START PROVIDED DATA

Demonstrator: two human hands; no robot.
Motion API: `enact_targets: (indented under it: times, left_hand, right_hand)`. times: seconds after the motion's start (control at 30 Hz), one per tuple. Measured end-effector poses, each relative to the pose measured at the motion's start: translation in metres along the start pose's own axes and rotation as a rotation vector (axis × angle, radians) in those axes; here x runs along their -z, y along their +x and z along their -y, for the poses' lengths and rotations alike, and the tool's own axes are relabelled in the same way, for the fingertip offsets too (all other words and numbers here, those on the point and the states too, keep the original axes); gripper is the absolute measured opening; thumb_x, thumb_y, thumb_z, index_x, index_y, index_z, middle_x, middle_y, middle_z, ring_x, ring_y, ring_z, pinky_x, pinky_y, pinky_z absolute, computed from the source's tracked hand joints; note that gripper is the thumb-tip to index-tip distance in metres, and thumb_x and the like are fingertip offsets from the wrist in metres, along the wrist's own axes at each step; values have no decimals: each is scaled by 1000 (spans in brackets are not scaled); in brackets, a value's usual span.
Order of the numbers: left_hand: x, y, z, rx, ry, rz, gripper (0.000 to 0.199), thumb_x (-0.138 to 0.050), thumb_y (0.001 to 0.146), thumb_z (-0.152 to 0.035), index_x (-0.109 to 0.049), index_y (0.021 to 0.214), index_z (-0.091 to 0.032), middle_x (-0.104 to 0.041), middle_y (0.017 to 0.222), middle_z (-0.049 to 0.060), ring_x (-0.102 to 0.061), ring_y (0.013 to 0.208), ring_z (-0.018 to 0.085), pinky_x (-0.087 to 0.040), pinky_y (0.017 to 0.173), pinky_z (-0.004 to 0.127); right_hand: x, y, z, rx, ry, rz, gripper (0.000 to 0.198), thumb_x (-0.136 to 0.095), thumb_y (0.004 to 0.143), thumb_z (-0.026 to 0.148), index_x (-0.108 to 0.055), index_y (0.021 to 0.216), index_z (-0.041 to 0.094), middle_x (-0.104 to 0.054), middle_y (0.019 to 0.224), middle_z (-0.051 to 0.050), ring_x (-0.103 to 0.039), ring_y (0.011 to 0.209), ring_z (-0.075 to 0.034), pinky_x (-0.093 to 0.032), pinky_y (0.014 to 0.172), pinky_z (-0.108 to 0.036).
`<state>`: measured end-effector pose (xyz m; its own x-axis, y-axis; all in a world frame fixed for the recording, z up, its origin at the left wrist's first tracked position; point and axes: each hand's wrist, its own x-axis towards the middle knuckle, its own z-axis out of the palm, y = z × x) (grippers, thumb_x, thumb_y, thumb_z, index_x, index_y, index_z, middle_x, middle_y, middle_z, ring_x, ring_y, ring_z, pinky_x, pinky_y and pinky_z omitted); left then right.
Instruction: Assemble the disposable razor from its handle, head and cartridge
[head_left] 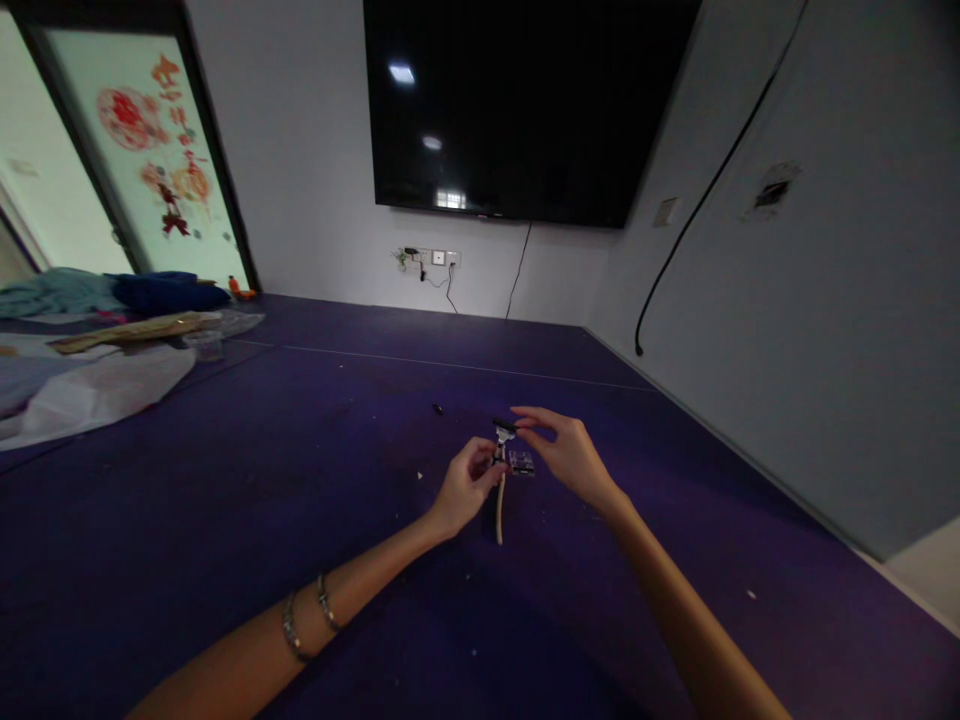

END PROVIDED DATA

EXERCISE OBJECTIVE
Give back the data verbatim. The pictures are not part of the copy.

RESULT OF THE EXERCISE
Demonstrator: two human hands; no robot.
Motion API: `enact_targets: (indented under it: times, left_hand, right_hand)`. times: seconds after the motion's start (control at 30 Hz), one per tuple. Measured end-effector poses, each relative to the pose measured at the motion's start: translation in metres along the start pose's own axes and rotation as a rotation vector (axis × angle, radians) in those axes; here x runs along their -z, y along their +x and z along their -y, for the poses' lengths and rotations alike, and the tool's own axes are relabelled in the same way, for the fingertip offsets too (all other words and numbers here, those on the point and the states too, keep the original axes); gripper is the absolute measured opening; thumb_x, thumb_y, thumb_z, index_x, index_y, index_z, middle_x, middle_y, middle_z, ring_x, ring_y, ring_z, pinky_x, pinky_y, pinky_z absolute, computed from the source's tracked hand joints; note that gripper is the thumb-tip to index-tip distance in metres, and thumb_x and the like are fingertip offsets from the wrist in metres, along the wrist's own axes at each step; values have no decimals: each is scaled by 1000 (spans in brackets are not scaled); in brackets, a value's usual span.
Order of the numbers: left_hand: x, y, z, rx, ry, rz, gripper (0.000 to 0.199), thumb_x (-0.138 to 0.050), thumb_y (0.001 to 0.146), thumb_z (-0.152 to 0.035), index_x (-0.109 to 0.049), index_y (0.021 to 0.214), index_z (-0.091 to 0.032), middle_x (-0.104 to 0.041), middle_y (0.017 to 0.222), middle_z (-0.049 to 0.060), ring_x (-0.102 to 0.061), ring_y (0.013 to 0.208), ring_z (-0.018 to 0.085), pinky_x (-0.087 to 0.040), pinky_y (0.017 to 0.173), pinky_z (-0.004 to 0.127); right_hand: x, y, z, rx, ry, rz, gripper (0.000 to 0.198), thumb_x (-0.136 to 0.095), thumb_y (0.004 to 0.143), thumb_z (-0.026 to 0.148), index_x (-0.108 to 0.055), index_y (0.021 to 0.216), index_z (-0.041 to 0.094), middle_x (-0.104 to 0.054), middle_y (0.019 to 0.224), middle_z (-0.051 to 0.050), ring_x (-0.103 to 0.039), ring_y (0.011 to 0.209), ring_z (-0.075 to 0.034), pinky_x (-0.093 to 0.032), pinky_y (0.014 to 0.172), pinky_z (-0.108 to 0.036).
`<state>`: measured end-effector pose (xyz m; its own x-axis, y-axis; all in a world frame fixed for the recording, z up, its origin at the left wrist's first tracked position; point and axes: each hand's wrist, its own x-axis towards the middle knuckle, its own z-axis out of the palm, y = z × x) (grippers, thumb_x, thumb_y, thumb_z, index_x, index_y, index_z, middle_x, middle_y, middle_z, ring_x, ring_y, ring_z, pinky_x, pinky_y and pinky_z omitted); left then right.
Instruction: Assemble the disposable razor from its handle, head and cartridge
[head_left] 

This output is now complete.